Task to carry out: Restate word for word the lines of the data below, from the first through the one that has "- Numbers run".

The data:
__________________________________________________

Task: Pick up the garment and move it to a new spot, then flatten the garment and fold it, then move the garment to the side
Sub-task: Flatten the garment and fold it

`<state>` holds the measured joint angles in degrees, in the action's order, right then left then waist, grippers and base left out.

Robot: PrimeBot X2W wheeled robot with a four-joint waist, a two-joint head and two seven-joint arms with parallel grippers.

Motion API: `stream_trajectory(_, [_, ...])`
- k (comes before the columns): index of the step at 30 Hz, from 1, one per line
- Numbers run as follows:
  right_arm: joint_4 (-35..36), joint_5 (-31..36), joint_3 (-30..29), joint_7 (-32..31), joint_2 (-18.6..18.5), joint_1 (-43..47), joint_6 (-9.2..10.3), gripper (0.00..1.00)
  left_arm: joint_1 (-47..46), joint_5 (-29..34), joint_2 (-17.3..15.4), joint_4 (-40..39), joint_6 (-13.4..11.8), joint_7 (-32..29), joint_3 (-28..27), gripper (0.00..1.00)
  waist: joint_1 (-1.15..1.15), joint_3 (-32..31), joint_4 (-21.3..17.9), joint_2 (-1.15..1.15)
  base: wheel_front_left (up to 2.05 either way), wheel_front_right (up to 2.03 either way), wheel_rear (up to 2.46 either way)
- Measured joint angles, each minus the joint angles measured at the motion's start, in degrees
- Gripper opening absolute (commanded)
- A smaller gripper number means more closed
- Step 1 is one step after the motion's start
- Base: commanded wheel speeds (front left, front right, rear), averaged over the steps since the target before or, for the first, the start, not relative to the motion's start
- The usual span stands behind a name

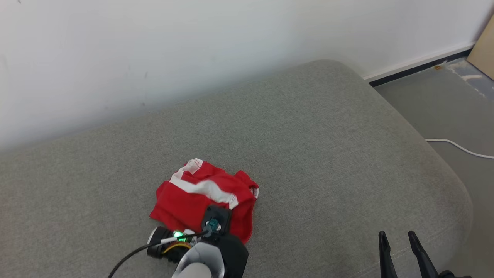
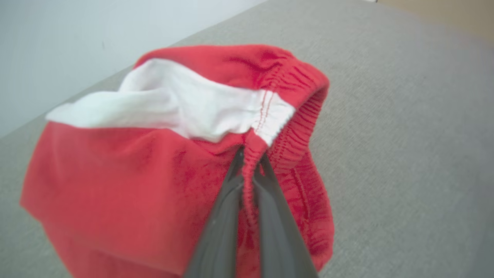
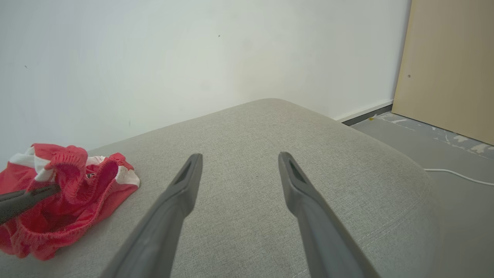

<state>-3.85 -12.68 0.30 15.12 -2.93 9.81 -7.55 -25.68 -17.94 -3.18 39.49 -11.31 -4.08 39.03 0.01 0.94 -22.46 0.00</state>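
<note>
Closest to you, the left gripper [image 2: 251,156] is clamping its two dark fingers tight on a fold of elastic waistband, so you are holding the red shorts [image 2: 127,173] at their hem-stitched edge, right beside the white side stripe [image 2: 181,104]. In the head view the shorts [image 1: 193,197] are lying crumpled on the near-left part of the grey sofa cushion [image 1: 308,135], with the left wrist sitting over their near edge. Off to your right, the right gripper [image 3: 240,156] is hovering with its fingers spread wide and nothing between them, well apart from the cloth.

You look to be in the first step: the grab is made, the carry is not yet done. The next move calls for lifting until the bundle is hanging free, then travelling over to the open stretch of cushion at the middle and right.

As for direction, the shorts are too bunched to give you a clean long axis. The stripe is running diagonally, from far-left to near-right in the head view, and the waistband opening is turning toward your right gripper.

Beyond the cushion, the white wall [image 1: 154,46] is closing off the back, and a white cable [image 1: 459,146] is trailing across the floor.
</note>
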Motion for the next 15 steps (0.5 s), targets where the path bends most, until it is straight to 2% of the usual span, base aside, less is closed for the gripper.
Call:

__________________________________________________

Reply to the exercise:
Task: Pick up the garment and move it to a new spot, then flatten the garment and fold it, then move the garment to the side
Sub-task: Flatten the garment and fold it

`<state>` holds the measured joint angles in degrees, in the action's order, right then left then waist, grippers and base left out.

Robot: PrimeBot X2W wheeled robot with a four-joint waist, a two-joint head and two seven-joint arms with parallel grippers.

Motion API: `stream_trajectory(_, [_, ...])`
- k (comes before the columns): index of the step at 30 Hz, from 1, one per line
- Numbers run as follows:

The full answer has now been given.